After last week’s all-Balanchine program, New York City Ballet presented three of Jerome Robbins’s ballets on Friday evening. Opus 19/The Dreamer is one of his most breathtaking works – always a pleasure to watch and always something newly discovered. While 2 & 3 Part Inventions and I’m Old Fashioned have some charming moments, there are definitely stronger works in the company’s repertoire that could have been included in the all-Robbins program. Yet, what was most apparent throughout the performance was Robbins’s use of quirky gestures: sometimes they added delicate humor, while elsewhere they looked silly or – at least in 2010 – very dated.
This was the case in I’m Old Fashioned, a 1983 ballet that paid tribute to Fred Astaire. His duet with Rita Hayworth in the 1942 film You Were Never Lovelier was the inspiration for the work, which begins by showing the filmed dance on a large screen. Following a theme-and-variation format, three couples and a corps of eighteen swayed romantically to Morton Gould’s commissioned score, with occasional moments of old-fashioned, exaggerated humor in the duets and solos. Tyler Angle and Jenifer Ringer were divine in their intentionally clumsy duet, while Rebecca Krohn and Adrian Danchig-Waring were wonderfully elegant. Yet, Astaire and Hayworth’s duet was choreographically more interesting than Robbins’s interpretation, and the concluding section – in which the full cast danced in front of the filmed excerpt – was irritatingly sentimental.
New York City Ballet in I’m Old Fashioned, photo by Paul Kolnik
Fortunately, 2 & 3 Part Inventions offered a spare, simple exercise for eight dancers, all of whom made debuts in this performance.
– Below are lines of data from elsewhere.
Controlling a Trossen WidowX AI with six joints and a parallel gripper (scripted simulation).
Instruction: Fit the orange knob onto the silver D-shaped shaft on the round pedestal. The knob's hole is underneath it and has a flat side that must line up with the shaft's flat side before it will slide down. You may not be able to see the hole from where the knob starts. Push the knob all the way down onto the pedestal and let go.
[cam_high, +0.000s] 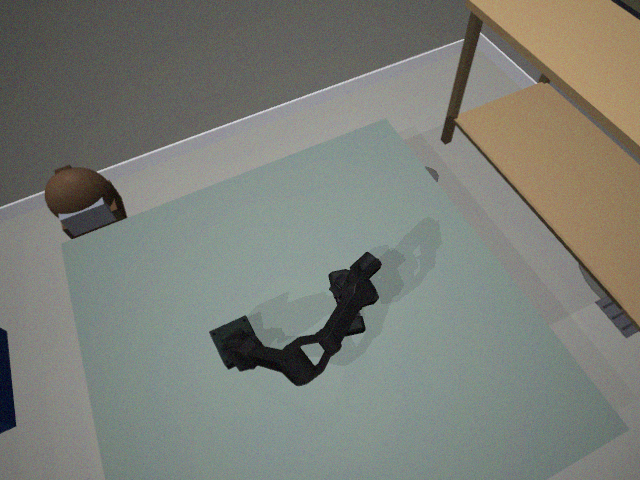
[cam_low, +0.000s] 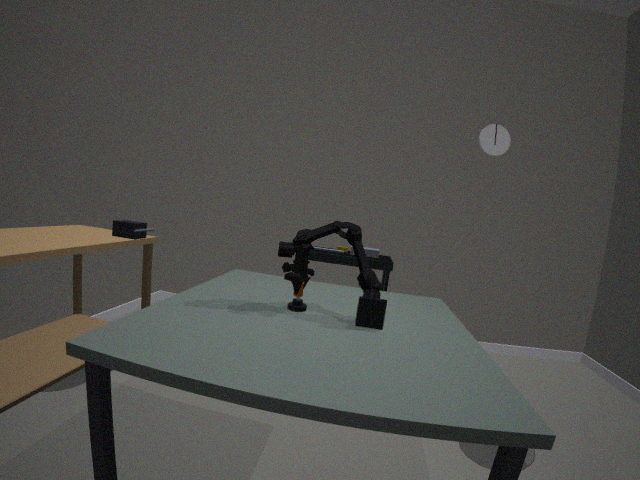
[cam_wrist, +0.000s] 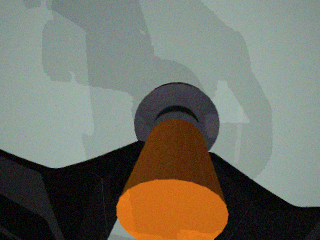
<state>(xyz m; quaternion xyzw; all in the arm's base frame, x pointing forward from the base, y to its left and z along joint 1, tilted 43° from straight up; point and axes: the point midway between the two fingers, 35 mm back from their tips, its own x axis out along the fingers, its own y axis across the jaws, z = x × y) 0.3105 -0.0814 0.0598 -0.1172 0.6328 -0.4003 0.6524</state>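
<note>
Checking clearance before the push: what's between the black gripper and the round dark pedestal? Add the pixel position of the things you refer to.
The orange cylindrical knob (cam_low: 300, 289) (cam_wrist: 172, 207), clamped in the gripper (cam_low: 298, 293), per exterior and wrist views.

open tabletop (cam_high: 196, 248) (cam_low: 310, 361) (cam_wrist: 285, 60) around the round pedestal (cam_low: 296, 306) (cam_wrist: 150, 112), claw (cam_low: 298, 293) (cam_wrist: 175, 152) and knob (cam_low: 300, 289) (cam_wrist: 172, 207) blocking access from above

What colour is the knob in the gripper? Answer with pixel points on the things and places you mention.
The knob (cam_low: 301, 289) (cam_wrist: 172, 207) is orange; the wrist view shows it best.
</note>
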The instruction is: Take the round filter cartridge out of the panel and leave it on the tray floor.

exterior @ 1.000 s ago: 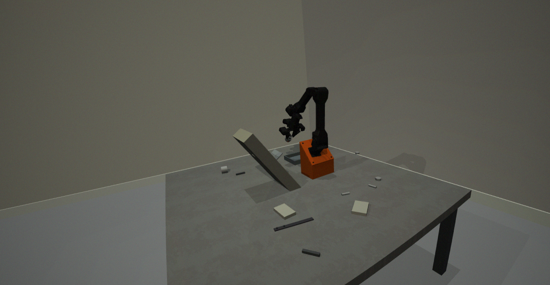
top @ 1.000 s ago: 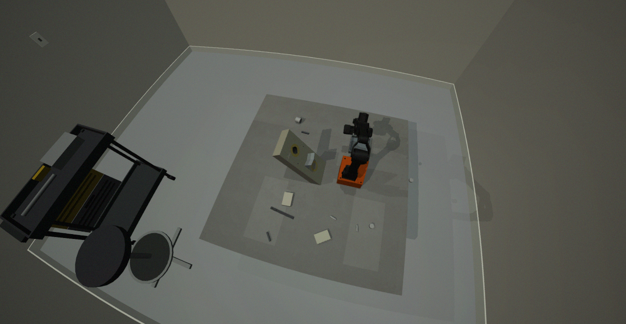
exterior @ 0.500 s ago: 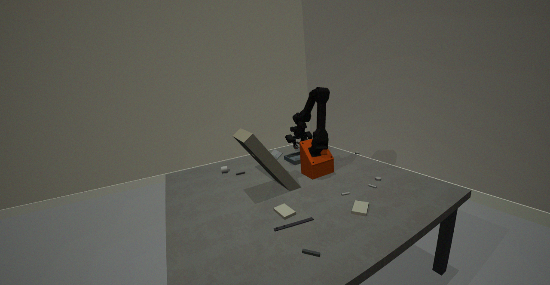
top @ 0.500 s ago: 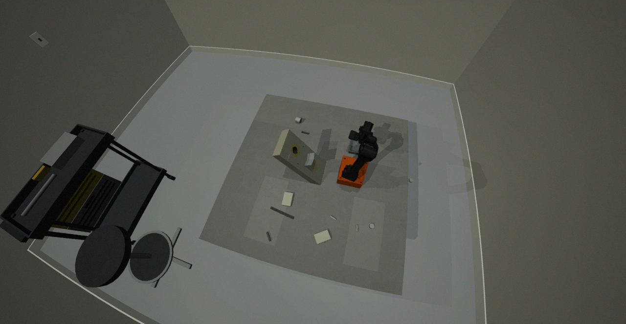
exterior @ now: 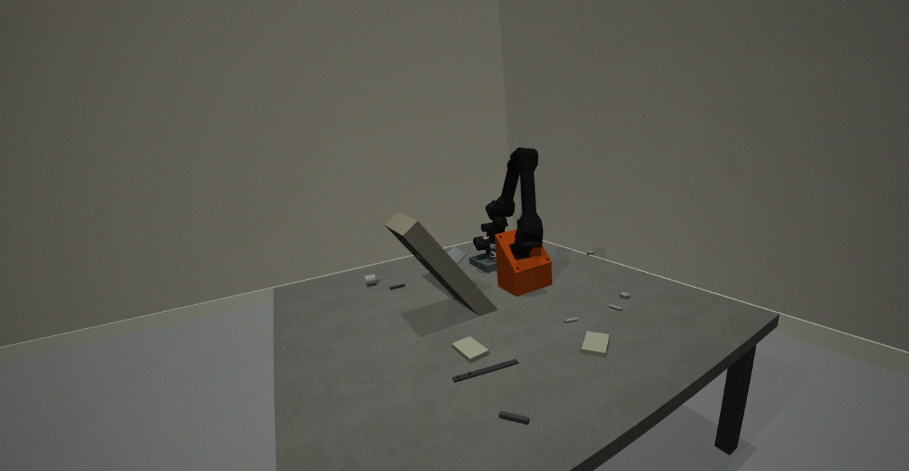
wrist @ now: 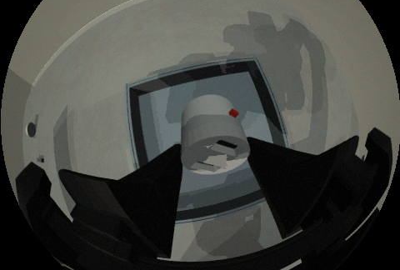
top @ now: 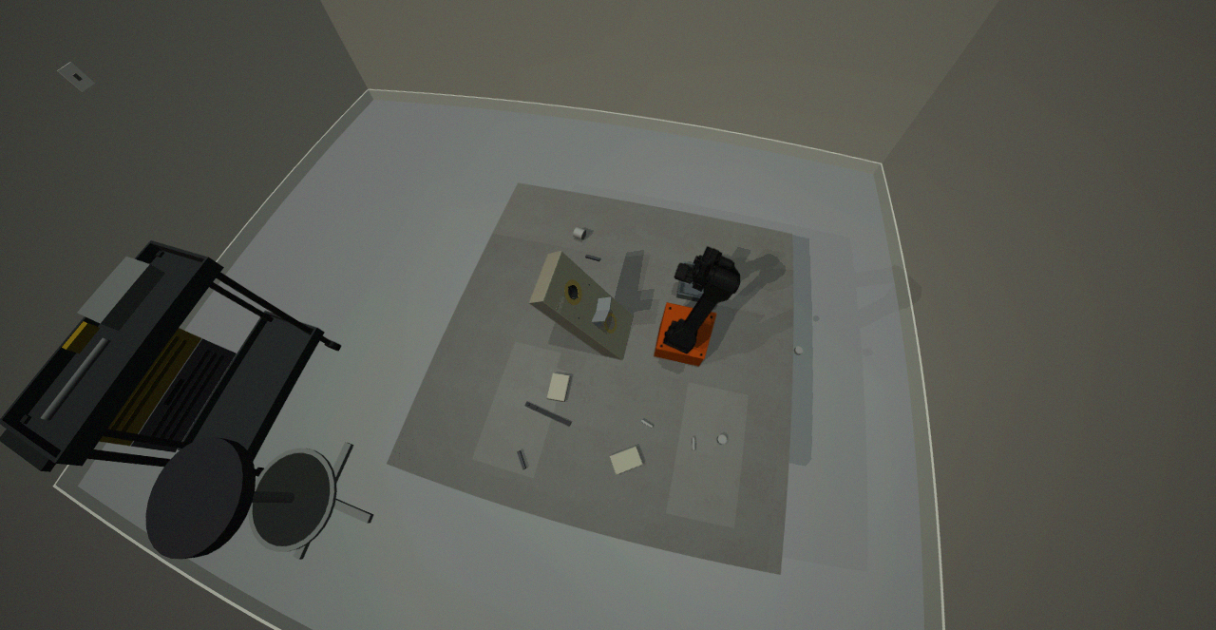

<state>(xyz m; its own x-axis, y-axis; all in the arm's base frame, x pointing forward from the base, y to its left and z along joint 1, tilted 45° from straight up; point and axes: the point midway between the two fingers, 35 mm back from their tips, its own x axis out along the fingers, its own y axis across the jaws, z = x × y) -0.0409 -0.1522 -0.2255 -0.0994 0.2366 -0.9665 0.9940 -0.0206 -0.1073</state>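
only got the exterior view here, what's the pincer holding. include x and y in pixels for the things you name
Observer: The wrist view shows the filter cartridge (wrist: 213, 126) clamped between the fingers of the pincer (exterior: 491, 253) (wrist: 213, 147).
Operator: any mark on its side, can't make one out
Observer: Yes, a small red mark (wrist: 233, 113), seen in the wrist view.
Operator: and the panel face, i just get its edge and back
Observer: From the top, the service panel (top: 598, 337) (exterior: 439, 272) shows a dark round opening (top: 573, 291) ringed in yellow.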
Like Balanchine’s Concerto Barocco, this ballet is unfussy and straightforward. Set to Bach’s “Inventions and Sinfonias” for piano (played by Nancy McDill), the piece premiered in 1994 at the School of American Ballet’s annual workshop. On Friday night, the young cast’s clear formations and disciplined movement reflected the uncomplicated music, which ranges from meditative to cheerful. While remaining mostly academic and formal, there were also playful moments, such as when two women clasped hands and pretended to climb up and down a wall. Ashley Laracey filled her solo with lovely lyricism and expression, and Kathryn Morgan, Chase Finlay, and Daniel Applebaum made strong impressions throughout the work.
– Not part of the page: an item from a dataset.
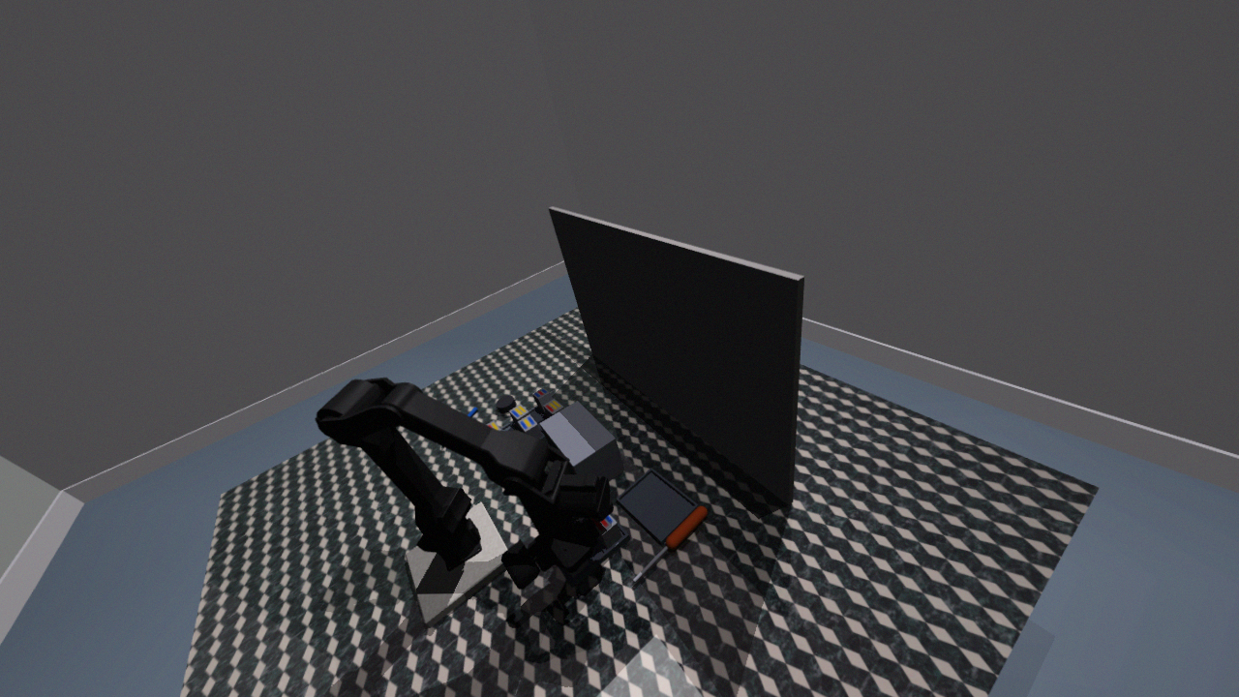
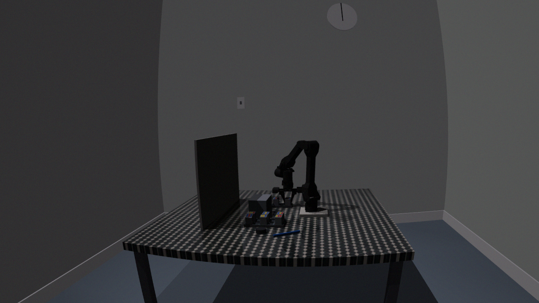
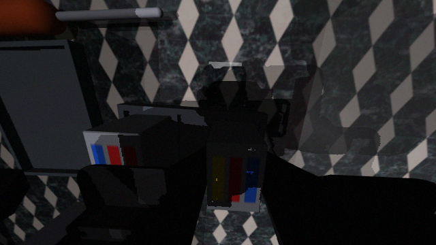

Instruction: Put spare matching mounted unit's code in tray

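My gripper (image 3: 232, 150) (image 2: 287, 200) is shut on a dark grey spare block (image 3: 235, 190) with yellow, red and blue stripes, at the rack (image 3: 160, 112); I cannot tell whether it is lifted. In the top view the arm hides the fingertips. Another spare (image 3: 115, 154) (image 1: 607, 523), with blue, red and dark red stripes, stands to the left in the wrist view. The dark tray (image 3: 41, 102) (image 1: 658, 502) lies beyond it and holds nothing visible. A large grey box (image 1: 589, 441) (image 2: 260, 205) may be the mounted unit; no code is readable on it.
A tall dark panel (image 1: 693, 347) (image 2: 218, 180) stands behind the tray. An orange-handled screwdriver (image 1: 686, 527) (image 3: 27, 17) lies beside the tray. Beyond the box, a second rack holds three striped blocks (image 2: 264, 218), near a black puck (image 2: 260, 230) and a blue pen (image 2: 286, 233).
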Action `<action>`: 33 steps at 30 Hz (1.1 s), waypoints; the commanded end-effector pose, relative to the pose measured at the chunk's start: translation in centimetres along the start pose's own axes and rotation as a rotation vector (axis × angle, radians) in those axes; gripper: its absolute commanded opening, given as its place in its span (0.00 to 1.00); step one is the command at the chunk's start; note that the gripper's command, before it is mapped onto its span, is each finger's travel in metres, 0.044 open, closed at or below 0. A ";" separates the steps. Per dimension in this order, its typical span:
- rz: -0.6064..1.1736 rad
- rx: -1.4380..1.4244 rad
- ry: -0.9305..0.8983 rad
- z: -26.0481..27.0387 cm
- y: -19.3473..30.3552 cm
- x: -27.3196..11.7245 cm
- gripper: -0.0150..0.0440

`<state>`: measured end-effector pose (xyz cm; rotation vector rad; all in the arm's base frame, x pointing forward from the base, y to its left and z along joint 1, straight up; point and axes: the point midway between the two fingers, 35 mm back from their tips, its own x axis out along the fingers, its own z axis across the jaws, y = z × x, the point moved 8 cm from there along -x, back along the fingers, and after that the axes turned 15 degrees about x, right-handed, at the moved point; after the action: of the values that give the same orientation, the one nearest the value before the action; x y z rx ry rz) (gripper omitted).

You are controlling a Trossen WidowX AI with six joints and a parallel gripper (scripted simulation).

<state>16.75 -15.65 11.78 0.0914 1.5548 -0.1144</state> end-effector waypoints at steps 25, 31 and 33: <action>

In Jorge Luis Borges’s short story The Circular Ruins, the narrator reveals the dreams of a man on a quest and at one point says, “In the dream of the man that dreamed, the dreamed one awoke.” This quotation came to mind during Opus 19/The Dreamer, an otherworldly, hauntingly beautiful 1979 work set to Prokofiev’s mysterious “Violin Concerto No. 1 in D Major”. Gonzalo Garcia added a breezy quality to the opening section in which he remained distant from the community of twelve women and men that tiptoed behind him. As he dreamt up an ethereal being, Wendy Whelan mysteriously emerged from the swirl of blue-gray costumes, only to suddenly awake from her own sleep and dance with wild abandon as the dream’s momentum built. Garcia and Whelan were alternately mesmerized by one another and swept into each other’s worlds, seemingly longing for something just out of reach. After the whirlwind of gorgeous movement that suggested a restless dream, the ballet ended with remarkable tranquility as Whelan and Garcia rested their heads in the other’s palms. Borges’s story concludes, “He understood that he also was an illusion, that someone else was dreaming him.” This was true in Robbins’s timeless work, as well, for both seemed to be the dreamers.